JY: Everyone has screwed up at least once in their life. Why do i, having gone through MAJOR depression and gender dysphoria, need to be ashamed, humiliated, and harassed each time I ask for support. Explain that.
O: Many have gone through a major depressive episode, sadly I would be shocked if your community has no resources. Even the smallest ones do.
JY: I’ve asked. It doesnt exist.
O: I don't believe that. I worked in a rural community with Old Order Mennonites. You can’t [be] much more remote than that.
JY: So going to those screenshots, I asked for help, from people I thought I could trust. I had major gender dysphoria and I said things in ways I shouldn't have said them, because my anxiety level rose so high, I couldn't control it. I was scared to be in any public place. I was scared of the bathroom, the change room, I was scared of confrontation, I didn't know what to expect. I was scared of being attacked. I wanted to know how to fit in. I did not want to stand out like a sore thumb.
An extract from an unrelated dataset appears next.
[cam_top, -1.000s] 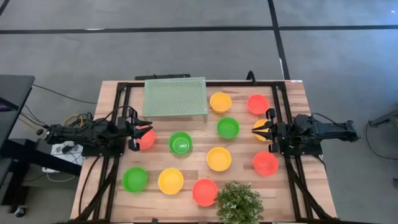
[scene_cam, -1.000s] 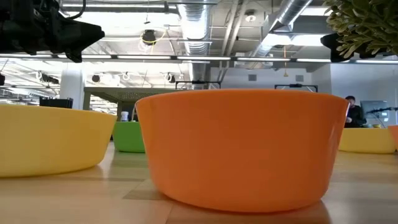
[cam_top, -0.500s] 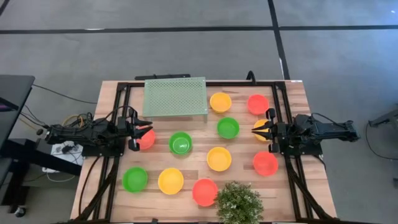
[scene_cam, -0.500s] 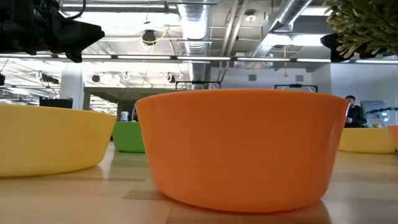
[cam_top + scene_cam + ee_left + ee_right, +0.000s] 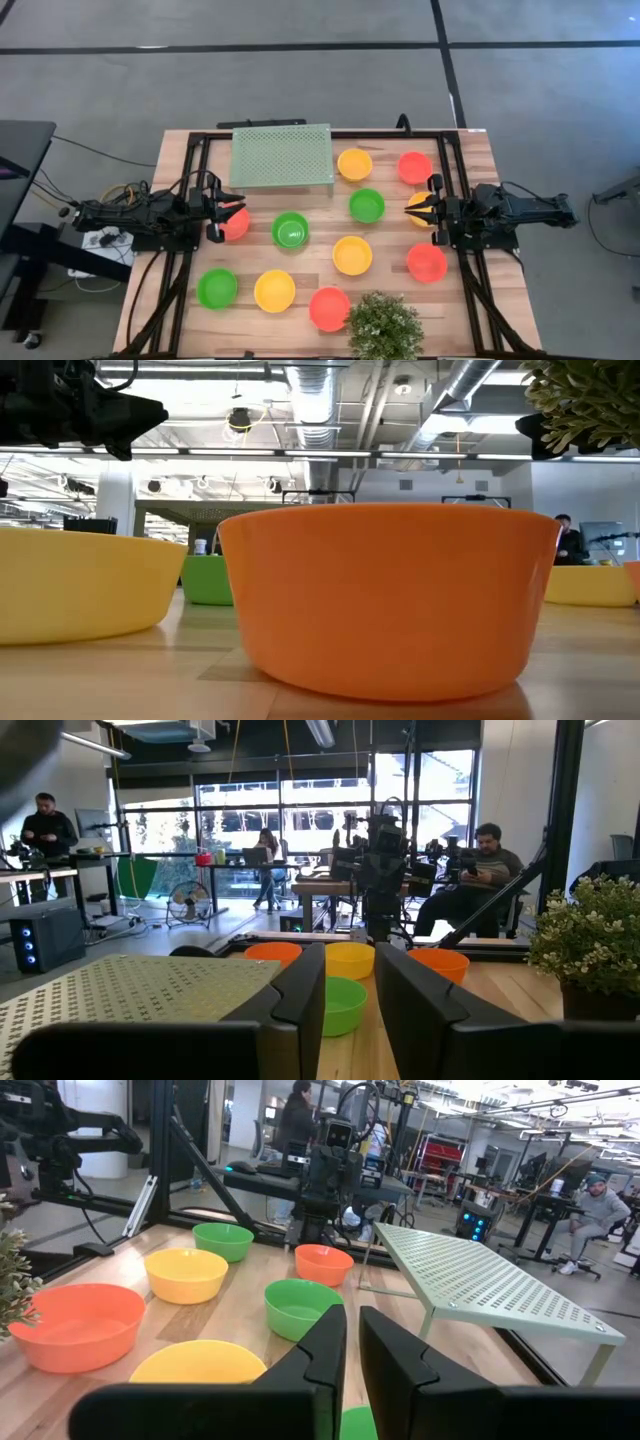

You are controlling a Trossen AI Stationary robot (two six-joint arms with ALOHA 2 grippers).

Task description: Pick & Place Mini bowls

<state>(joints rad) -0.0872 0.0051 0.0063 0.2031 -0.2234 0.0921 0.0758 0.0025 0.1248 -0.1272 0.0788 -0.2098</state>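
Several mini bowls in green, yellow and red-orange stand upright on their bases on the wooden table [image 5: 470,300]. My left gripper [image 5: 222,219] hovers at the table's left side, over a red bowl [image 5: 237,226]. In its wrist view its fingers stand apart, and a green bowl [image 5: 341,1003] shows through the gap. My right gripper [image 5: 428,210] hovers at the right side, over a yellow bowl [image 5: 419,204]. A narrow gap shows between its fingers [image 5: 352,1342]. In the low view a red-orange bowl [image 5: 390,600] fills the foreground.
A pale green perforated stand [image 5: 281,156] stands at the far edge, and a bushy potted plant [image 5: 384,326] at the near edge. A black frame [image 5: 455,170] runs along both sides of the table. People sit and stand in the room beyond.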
I asked scenario based questions that came out totally wrong and were transcribed totally wrong. People then rewrote things on things I never said.
It was either that or I kill myself. I didn't know what to do. I didn't know who to trust. I was scared.
O: But you act the OPPOSITE of scared. You say you're the spokesperson for tampons [?!?] You post a pic of a little girl, at a pageant. Why do this, unless you're hoping to self-destruct??
JY: Because I don’t want to show people that I am weak. That, was to literally show people that I will get attacked no matter what I say, so a friend and I came up with the stupidest thing that people will attack and they fell for it. What picture of a girl at a pageant?
O: A little girl. A GIF, but it freaked a lot of people out.